4. Om Km (substraat) en Vmax te bepalen , varieer de substraat concentratie en meet de snelheid van fosfaatoverdracht. Een goed bereik van substraatconcentraties zijn de volgende veelvouden van Km: 0,125 x Km, 0,25 x Km, 0,5 x Km, 1,0 x Km, 2,0 x Km, 4,0 x Km, 8,0 x Km.

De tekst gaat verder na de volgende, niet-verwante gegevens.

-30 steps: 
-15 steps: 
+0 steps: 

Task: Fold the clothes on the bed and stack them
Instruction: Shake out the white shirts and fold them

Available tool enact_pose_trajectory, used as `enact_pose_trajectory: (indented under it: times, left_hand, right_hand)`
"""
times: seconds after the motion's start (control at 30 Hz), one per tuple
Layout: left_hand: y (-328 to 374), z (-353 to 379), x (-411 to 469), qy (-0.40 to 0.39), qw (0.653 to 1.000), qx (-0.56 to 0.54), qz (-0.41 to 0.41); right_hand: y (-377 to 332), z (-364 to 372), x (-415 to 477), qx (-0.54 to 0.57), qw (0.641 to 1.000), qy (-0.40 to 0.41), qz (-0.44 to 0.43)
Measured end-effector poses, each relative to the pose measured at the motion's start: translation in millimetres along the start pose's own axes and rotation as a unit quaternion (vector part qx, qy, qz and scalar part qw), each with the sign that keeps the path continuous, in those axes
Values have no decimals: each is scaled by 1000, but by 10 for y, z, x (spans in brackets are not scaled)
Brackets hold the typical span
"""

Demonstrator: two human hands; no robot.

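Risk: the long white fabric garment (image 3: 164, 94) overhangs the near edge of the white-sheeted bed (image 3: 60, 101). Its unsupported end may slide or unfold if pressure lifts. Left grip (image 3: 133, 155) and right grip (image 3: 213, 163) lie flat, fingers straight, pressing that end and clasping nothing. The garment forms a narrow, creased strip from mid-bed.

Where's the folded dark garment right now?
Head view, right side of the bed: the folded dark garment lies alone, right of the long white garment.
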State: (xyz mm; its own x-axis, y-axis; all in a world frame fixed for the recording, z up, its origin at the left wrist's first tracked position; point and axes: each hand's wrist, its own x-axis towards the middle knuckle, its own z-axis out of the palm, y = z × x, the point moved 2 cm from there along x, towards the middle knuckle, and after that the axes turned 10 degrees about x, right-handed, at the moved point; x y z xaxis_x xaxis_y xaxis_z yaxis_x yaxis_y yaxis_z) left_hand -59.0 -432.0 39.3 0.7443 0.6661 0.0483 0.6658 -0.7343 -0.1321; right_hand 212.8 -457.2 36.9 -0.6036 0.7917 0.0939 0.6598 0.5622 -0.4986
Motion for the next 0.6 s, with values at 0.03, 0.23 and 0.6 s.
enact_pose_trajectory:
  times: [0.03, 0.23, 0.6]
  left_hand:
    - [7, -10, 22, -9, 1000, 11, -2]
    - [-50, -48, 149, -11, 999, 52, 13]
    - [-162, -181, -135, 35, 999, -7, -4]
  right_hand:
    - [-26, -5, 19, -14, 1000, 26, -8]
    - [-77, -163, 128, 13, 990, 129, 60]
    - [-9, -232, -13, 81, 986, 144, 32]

De reacties moeten in drievoud worden uitgevoerd voor de beste resultaten.
5. Kinetische constanten worden bepaald door gewogen niet-lineaire kleinste kwadraten die passen bij de hyperbolische snelheid vs. plots met behulp van iteratieve programma ‘ s zoals Nfit (Island Products, Galveston, TX).
berekening van RAR:
RAR: relatieve Acceptorverhouding = Vmax / Km gedefinieerd als een algemene maat voor het vermogen van een eiwit om als substraat te functioneren.
I normaliseer de RAR van een bepaald substraat met myeline Basic Protein, d.w.z. bereken de waarde van RAR voor elk substraat en deel dit vervolgens door de waarde van RAR van myeline Basic Protein (waarbij MBP op 1,0 wordt gesteld).